IBM Streams 4.2.1

Operator DirectoryWatch

Primitive operator image not displayed. Problem loading file: ../../image/tk$com.ibm.streams.teda/op$com.ibm.streams.teda.adapter$DirectoryWatch.svg

The DirectoryWatch operator monitors configured directories and reports changes in them. The operator does not regularly scan the directories, as the DirectoryScan operator does, but instead uses the Linux kernel subsystem called 'inotify'. This kernel subsystem generates events for file changes in directories it watches https://en.wikipedia.org/wiki/Inotify.

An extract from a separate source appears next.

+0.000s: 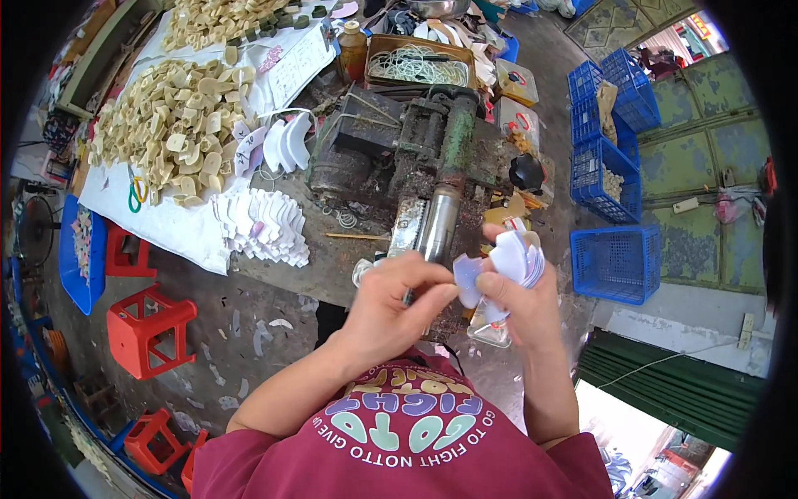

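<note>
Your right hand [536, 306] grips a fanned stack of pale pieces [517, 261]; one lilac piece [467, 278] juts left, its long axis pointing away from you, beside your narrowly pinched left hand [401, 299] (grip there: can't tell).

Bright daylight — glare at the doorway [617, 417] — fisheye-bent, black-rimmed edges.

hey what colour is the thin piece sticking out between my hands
The thin piece is pale lavender, seen best in the head view.
</note>
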Action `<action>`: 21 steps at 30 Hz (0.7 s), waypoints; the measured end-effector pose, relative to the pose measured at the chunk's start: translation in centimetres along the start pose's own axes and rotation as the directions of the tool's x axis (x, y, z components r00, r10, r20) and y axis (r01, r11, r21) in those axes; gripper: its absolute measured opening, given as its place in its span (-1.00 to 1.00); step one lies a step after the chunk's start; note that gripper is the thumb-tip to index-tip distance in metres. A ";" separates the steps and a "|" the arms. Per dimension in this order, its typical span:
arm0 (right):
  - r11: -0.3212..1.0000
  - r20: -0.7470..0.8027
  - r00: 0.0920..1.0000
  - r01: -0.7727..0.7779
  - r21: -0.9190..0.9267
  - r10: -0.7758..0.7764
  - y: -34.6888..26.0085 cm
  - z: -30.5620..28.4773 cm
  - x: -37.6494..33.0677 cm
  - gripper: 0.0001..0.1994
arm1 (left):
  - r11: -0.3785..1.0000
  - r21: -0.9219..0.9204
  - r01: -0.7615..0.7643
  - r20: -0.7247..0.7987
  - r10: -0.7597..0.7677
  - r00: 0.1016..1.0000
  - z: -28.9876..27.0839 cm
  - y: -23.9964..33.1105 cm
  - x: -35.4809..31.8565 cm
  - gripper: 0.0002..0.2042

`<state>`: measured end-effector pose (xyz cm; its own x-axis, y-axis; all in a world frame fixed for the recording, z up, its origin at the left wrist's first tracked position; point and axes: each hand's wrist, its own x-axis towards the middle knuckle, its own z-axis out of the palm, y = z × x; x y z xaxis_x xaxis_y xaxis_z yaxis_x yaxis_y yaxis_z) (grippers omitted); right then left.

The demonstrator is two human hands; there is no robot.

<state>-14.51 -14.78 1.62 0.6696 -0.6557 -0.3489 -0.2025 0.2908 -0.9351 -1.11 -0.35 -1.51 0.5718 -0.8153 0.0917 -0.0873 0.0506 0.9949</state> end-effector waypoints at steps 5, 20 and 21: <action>0.892 -0.029 0.999 -0.035 -0.450 0.025 2.2 -1.7 2.2 -0.50 | 0.918 0.391 -0.064 -0.153 0.133 0.979 -2.3 -4.3 -0.2 -0.82; 0.992 0.083 0.990 -0.108 -0.067 0.114 0.4 -0.2 2.1 -0.43 | 0.817 0.537 0.208 -0.621 0.217 0.753 -16.8 -10.8 0.7 -0.98; 0.994 0.134 0.987 -0.101 0.048 0.093 0.3 -0.1 2.0 -0.41 | 0.691 0.693 0.203 -0.571 0.356 0.740 -19.8 -11.9 0.4 -0.97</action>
<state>-13.30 -16.01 0.63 0.7376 -0.5262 -0.4232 -0.2342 0.3884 -0.8912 16.27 10.12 -12.47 0.8580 -0.2554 0.4457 -0.5097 -0.5308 0.6771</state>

Instead of scanning all its configured directories on a regular basis, the DirectoryWatch operator creates an inotify instance and adds watches for the configured directories. Then, triggered by inotify events, the operator reports file names via its output port. You can configure the events the operator reacts to: you choose from new/renewed/moved-in, deleted/moved-out, or both kinds of file events.

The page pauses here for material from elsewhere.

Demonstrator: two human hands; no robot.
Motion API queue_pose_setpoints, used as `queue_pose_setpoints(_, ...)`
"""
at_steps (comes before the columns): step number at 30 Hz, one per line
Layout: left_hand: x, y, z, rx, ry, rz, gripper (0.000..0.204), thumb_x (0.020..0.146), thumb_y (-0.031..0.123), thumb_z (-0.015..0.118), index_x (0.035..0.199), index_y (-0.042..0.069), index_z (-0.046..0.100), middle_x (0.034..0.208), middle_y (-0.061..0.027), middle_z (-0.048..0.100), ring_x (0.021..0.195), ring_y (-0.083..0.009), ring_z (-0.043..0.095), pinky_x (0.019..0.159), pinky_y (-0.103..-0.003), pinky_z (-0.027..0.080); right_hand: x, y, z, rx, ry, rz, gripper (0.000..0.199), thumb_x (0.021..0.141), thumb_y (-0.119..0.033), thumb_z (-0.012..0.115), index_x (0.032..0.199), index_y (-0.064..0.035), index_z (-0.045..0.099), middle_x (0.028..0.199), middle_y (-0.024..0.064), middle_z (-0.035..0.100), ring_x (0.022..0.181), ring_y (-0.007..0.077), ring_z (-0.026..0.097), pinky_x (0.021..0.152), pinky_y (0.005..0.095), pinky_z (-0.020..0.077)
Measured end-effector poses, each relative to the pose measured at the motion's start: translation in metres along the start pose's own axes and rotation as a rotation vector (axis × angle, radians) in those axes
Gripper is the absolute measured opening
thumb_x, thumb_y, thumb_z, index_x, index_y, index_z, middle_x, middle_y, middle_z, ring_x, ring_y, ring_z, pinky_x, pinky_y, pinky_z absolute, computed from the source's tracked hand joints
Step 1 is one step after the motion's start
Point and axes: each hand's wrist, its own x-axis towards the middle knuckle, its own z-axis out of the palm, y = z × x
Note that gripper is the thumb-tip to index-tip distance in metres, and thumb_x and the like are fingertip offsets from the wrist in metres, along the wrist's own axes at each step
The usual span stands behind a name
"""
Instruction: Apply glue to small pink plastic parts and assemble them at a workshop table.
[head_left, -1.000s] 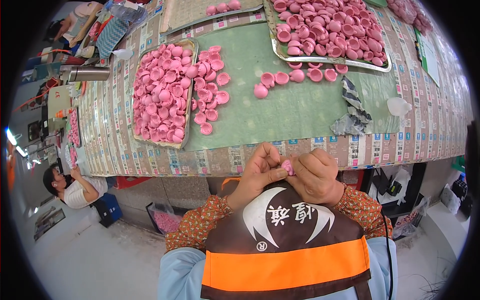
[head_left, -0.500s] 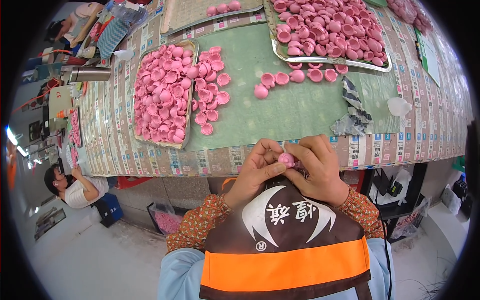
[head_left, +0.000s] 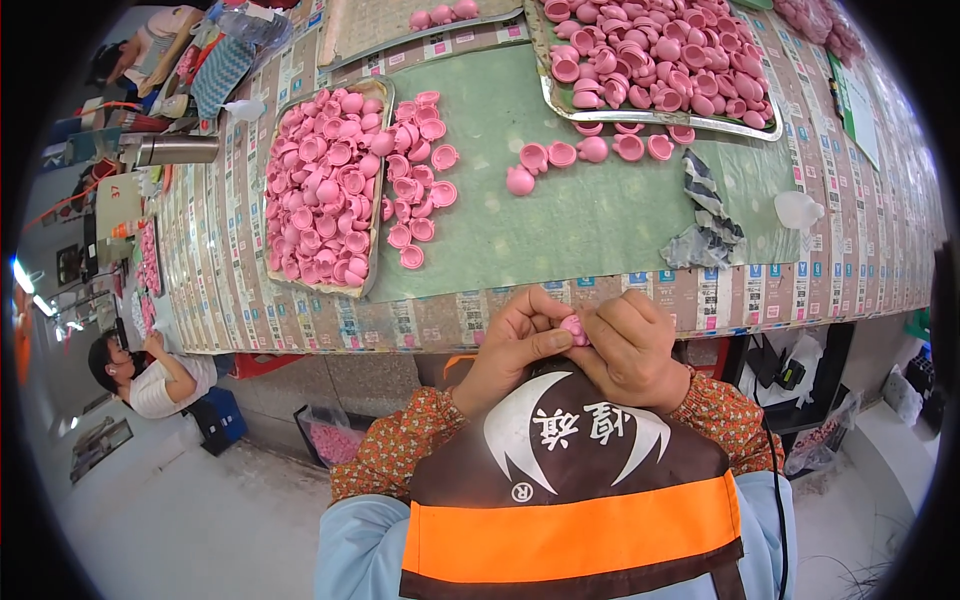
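One pink piece (head_left: 572, 328) in hand, many heaped
Fingers of left hand (head_left: 508, 350) and right hand (head_left: 636, 350) pinch it by the desk's (head_left: 440, 326) near edge; seemingly unfinished, with heaped pink shells (head_left: 325, 195) likely left.

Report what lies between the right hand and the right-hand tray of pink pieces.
In the head view, from the right hand to the tray: the printed table covering, the green mat, then loose pink pieces.

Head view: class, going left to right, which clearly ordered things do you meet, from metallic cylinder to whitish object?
Metallic cylinder → leftmost heaped tray → left hand → small pink piece → right hand → whitish object
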Motion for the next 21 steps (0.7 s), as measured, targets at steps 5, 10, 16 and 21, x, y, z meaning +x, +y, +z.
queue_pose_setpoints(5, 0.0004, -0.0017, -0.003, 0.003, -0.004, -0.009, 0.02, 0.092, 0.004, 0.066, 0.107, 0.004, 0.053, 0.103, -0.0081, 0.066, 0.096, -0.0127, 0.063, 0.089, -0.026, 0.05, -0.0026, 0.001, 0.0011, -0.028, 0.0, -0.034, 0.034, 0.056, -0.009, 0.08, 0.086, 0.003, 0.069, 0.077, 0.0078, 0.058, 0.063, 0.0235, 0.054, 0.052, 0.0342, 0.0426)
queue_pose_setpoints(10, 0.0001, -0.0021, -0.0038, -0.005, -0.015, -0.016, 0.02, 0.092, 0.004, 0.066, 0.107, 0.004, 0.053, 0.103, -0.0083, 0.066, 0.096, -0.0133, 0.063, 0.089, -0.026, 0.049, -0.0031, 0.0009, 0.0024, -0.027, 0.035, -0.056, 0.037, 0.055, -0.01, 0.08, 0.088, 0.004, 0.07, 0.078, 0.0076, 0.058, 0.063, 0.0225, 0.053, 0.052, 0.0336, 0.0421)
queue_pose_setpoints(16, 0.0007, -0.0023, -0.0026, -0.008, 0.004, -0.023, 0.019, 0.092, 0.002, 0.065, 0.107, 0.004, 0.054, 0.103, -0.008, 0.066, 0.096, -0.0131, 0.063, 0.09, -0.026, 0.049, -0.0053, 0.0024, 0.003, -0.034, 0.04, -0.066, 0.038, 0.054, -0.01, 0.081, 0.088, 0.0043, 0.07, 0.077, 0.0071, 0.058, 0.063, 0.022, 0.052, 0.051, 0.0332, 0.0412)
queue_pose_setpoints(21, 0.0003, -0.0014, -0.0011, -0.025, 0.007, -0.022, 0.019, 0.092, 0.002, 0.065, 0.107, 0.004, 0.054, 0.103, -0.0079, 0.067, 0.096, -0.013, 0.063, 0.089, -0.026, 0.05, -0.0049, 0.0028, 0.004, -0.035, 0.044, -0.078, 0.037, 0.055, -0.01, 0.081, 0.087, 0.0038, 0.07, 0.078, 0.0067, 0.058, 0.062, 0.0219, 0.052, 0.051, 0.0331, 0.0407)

You also decide if already existing files are reported during start-up or when adding another directory. At the end of such a scan the operator sends a WindowMarker punctuation.

All file events are sent as they occur without a delay or interval time. That means that no file event is missed. If a file is updated more than once within a short period of time, all file close events are reported.

The DirectoryWatch operator has an optional control port, too. You use the control port to stop, start, and resume processing of inotify events, and to add or remove directories.

Limitations

  • A shared/mounted file system which does not produce events in inotify can not use this operator to monitor its directories.
  • If you rename a directory to a name that is already in your watch list and this directory has files in it, these files are not reported as existing files. Subsequent file changes are reported.
  • Sub-directories are not automatically included. You need to add them to the watch list separately.
  • Files that appeared and disappeared during a checkpoint reset phase are not reported.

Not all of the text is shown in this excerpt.